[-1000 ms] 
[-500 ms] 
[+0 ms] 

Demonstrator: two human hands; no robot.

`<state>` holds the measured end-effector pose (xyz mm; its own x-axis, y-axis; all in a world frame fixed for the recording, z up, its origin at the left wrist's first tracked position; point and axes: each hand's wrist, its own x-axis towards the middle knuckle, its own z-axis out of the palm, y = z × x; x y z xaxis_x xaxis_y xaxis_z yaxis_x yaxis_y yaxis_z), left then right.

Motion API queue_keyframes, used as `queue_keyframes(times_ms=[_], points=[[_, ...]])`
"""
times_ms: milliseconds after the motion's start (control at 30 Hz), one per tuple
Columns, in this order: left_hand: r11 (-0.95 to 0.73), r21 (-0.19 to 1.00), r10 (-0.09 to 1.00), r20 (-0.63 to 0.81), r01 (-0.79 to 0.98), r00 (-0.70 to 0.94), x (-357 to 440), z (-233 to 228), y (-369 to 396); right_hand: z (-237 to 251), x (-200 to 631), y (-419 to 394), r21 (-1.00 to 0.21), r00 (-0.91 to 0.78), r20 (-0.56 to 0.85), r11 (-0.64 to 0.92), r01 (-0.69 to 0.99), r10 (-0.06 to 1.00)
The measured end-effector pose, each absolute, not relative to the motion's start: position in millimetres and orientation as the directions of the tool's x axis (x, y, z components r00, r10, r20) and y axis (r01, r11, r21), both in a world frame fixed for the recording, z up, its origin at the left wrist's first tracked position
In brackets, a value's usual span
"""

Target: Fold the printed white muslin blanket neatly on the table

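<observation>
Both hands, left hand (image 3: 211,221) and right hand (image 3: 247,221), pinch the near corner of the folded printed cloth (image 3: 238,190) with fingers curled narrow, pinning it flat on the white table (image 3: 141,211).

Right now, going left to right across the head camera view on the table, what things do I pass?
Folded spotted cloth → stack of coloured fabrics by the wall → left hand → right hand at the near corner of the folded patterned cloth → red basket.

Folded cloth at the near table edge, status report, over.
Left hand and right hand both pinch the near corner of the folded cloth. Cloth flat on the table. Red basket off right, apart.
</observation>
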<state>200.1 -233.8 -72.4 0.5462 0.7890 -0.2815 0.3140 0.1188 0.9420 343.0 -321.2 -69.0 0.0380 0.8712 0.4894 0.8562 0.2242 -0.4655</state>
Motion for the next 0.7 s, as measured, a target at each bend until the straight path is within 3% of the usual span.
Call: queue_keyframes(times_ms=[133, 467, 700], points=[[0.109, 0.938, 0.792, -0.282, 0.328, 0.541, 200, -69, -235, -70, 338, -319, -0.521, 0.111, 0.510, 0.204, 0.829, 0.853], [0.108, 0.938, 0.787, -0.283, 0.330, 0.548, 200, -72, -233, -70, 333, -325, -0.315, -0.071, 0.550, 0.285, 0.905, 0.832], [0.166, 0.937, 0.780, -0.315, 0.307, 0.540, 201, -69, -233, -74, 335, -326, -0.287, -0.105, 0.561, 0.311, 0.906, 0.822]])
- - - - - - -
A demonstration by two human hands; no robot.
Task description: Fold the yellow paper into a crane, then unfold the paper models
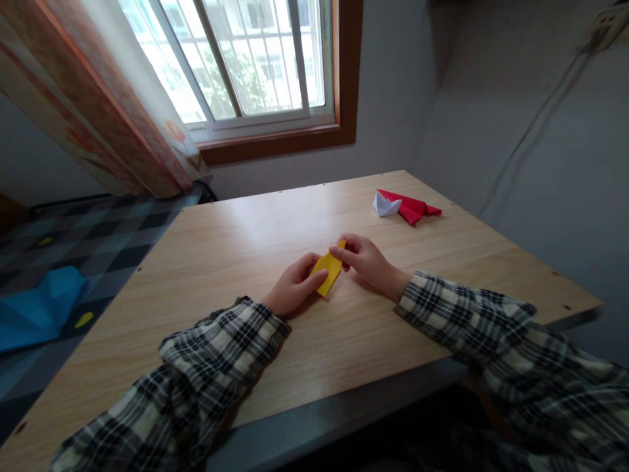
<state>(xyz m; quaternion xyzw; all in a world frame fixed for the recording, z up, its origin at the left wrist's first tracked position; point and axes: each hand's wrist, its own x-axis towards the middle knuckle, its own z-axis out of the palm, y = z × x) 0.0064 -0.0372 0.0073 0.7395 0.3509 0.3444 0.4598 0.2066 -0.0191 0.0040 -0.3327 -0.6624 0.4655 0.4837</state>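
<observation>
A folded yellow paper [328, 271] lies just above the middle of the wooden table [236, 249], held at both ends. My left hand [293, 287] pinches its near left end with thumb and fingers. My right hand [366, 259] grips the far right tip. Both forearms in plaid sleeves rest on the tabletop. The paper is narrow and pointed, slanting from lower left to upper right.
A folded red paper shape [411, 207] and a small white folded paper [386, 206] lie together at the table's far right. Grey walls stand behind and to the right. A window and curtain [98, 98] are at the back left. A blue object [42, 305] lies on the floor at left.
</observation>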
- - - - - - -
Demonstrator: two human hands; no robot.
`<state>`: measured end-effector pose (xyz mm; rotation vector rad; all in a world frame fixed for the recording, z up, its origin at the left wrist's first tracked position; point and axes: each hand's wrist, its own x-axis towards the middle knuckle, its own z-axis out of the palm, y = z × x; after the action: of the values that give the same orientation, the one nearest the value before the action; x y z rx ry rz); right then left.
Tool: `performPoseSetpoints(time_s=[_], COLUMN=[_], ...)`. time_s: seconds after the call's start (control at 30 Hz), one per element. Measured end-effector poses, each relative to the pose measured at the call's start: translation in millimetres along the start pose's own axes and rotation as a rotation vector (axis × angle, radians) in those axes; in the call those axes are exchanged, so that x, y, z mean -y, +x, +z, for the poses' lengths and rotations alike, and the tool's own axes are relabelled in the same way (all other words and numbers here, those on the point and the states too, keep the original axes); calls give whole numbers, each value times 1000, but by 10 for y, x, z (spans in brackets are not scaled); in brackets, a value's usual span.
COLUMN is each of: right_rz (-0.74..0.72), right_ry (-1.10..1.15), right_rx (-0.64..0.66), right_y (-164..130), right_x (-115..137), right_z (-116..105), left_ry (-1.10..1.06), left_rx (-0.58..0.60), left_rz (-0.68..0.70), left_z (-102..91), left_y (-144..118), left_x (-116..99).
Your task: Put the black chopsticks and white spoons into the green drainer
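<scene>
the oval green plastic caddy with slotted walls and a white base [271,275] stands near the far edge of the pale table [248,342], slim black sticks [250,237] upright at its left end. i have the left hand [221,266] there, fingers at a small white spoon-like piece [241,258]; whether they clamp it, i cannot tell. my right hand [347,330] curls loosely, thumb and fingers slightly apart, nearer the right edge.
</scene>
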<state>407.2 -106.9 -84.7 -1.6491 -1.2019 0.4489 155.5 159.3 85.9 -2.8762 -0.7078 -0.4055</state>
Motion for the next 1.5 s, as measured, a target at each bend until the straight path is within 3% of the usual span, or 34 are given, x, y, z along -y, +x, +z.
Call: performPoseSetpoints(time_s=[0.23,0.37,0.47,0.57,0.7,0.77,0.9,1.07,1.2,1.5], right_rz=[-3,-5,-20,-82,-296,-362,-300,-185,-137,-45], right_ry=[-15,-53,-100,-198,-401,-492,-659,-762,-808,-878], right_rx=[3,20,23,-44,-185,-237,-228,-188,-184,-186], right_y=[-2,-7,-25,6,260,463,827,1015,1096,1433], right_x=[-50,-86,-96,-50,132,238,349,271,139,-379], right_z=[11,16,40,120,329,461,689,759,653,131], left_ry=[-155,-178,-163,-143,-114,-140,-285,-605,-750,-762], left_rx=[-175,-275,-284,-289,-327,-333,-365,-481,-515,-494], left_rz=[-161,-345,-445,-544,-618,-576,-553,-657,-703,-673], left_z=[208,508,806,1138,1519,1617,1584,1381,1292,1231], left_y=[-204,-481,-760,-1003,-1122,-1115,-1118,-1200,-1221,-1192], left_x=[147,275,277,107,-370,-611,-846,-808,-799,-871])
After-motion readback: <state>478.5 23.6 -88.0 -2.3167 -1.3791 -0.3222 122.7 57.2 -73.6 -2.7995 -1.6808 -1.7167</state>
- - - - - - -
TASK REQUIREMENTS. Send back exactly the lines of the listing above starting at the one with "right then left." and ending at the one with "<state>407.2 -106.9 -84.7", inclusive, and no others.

RESULT FOR THIS TASK.
`<state>`: measured end-effector pose (xyz mm; rotation vector rad; all in a world frame fixed for the recording, z up, its origin at the left wrist's first tracked position; point and axes: each hand's wrist, its own x-axis towards the middle knuckle, its own z-axis out of the palm, y = z × x; after the action: of the values that give the same orientation, the one nearest the value before the action; x y z rx ry rz); right then left.
Tool: `performPoseSetpoints(time_s=[_], COLUMN=[_], ...)`. time_s: seconds after the call's start (control at 30 Hz), one per element. Measured end-effector poses, each relative to the pose measured at the call's start: translation in millimetres along the start pose's own axes and rotation as a rotation vector (axis × angle, radians) in those axes; in the call those axes are exchanged, so that x, y, z mean -y, +x, +z, for the poses' lengths and rotations alike, and the tool's own axes are relabelled in the same way (all other words and numbers here, those on the point and the states too, keep the original axes); calls give whole numbers, each value times 1000, but by 10 for y, x, z (spans in brackets are not scaled); in brackets, a value's usual span.
COLUMN is each of: right_rz (-0.74..0.72), right_ry (-1.10..1.15), right_rx (-0.64..0.66), right_y (-164..130), right_x (-115..137), right_z (-116..105), left_ry (-1.10..1.06), left_rx (-0.58..0.60), left_rz (-0.68..0.70), left_z (-102..91), left_y (-144..118), left_x (-116..99).
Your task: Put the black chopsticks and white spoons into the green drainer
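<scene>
the oval green plastic caddy with slotted walls and a white base [271,275] stands near the far edge of the pale table [248,342], slim black sticks [250,237] upright at its left end. i have the left hand [221,266] there, fingers at a small white spoon-like piece [241,258]; whether they clamp it, i cannot tell. my right hand [347,330] curls loosely, thumb and fingers slightly apart, nearer the right edge.
</scene>
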<state>407.2 -106.9 -84.7 -1.6491 -1.2019 0.4489 155.5 159.3 85.9 -2.8762 -0.7078 -0.4055</state>

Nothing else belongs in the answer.